Brief: All that is needed is the line containing "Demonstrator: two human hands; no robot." and the lines after it to the end of the material, written out exactly, pictures left aside.

Supplied information:

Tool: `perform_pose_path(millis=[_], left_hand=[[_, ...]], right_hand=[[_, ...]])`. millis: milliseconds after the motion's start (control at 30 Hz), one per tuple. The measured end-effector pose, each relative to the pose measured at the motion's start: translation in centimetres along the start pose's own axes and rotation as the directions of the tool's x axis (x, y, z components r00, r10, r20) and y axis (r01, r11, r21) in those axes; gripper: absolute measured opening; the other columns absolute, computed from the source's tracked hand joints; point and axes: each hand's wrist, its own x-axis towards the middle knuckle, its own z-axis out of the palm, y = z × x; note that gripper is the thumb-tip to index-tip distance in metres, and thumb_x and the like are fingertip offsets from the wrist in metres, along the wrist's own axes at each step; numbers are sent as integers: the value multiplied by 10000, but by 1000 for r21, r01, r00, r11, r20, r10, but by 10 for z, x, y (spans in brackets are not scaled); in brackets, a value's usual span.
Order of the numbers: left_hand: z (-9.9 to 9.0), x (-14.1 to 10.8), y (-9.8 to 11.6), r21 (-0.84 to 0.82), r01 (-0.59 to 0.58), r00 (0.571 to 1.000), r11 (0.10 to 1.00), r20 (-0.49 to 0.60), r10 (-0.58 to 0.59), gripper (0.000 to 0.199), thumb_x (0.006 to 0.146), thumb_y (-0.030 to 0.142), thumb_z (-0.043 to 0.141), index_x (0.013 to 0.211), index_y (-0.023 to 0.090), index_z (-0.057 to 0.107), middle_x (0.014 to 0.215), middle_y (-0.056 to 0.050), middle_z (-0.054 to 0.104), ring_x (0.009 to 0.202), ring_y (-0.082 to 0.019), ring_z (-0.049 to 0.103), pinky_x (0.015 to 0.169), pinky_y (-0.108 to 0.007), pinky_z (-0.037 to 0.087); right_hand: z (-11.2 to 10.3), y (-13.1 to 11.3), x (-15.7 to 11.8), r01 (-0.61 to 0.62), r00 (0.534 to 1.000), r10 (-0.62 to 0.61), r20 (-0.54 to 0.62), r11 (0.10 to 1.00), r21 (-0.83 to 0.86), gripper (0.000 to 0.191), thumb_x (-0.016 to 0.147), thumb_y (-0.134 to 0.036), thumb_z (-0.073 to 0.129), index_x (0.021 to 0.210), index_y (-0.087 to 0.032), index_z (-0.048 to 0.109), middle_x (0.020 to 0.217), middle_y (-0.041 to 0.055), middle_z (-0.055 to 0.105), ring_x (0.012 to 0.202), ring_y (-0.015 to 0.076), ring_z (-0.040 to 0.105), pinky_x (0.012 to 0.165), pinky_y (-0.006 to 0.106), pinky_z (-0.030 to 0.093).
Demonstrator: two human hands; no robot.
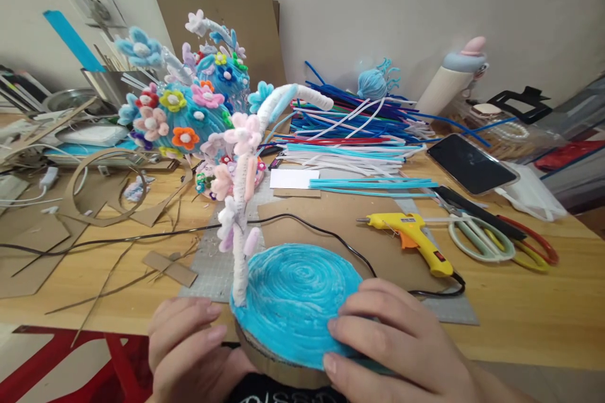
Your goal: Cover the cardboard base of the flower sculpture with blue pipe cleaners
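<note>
A round base [302, 302] has a top of coiled blue pipe cleaner and a brown side; it sits low in front of me, by the table's near edge. From its left rim rises a white wrapped stem [240, 245], bent over to the right at the top, with pink, white, purple and blue pipe-cleaner flowers. My right hand [392, 340] grips the base's right side, fingertips on the blue top. At the left, my left hand [189, 346] is loosely curved, fingers a little off the rim. Its thumb lies close to the base's lower side; contact there is unclear.
A yellow glue gun [411, 236] lies on cardboard, its black cord [302, 217] crossing behind the base. Scissors [482, 239] and a phone [472, 164] lie right. Pipe cleaners [350, 151] are piled at the back; flower-covered blue pieces [189, 113] stand back left. Cardboard scraps [170, 267] lie left.
</note>
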Motion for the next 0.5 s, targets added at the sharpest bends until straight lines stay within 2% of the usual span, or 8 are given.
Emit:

Response area:
Demonstrator: two human hands; no robot.
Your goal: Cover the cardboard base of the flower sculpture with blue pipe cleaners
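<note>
A round base [302, 302] has a top of coiled blue pipe cleaner and a brown side; it sits low in front of me, by the table's near edge. From its left rim rises a white wrapped stem [240, 245], bent over to the right at the top, with pink, white, purple and blue pipe-cleaner flowers. My right hand [392, 340] grips the base's right side, fingertips on the blue top. At the left, my left hand [189, 346] is loosely curved, fingers a little off the rim. Its thumb lies close to the base's lower side; contact there is unclear.
A yellow glue gun [411, 236] lies on cardboard, its black cord [302, 217] crossing behind the base. Scissors [482, 239] and a phone [472, 164] lie right. Pipe cleaners [350, 151] are piled at the back; flower-covered blue pieces [189, 113] stand back left. Cardboard scraps [170, 267] lie left.
</note>
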Motion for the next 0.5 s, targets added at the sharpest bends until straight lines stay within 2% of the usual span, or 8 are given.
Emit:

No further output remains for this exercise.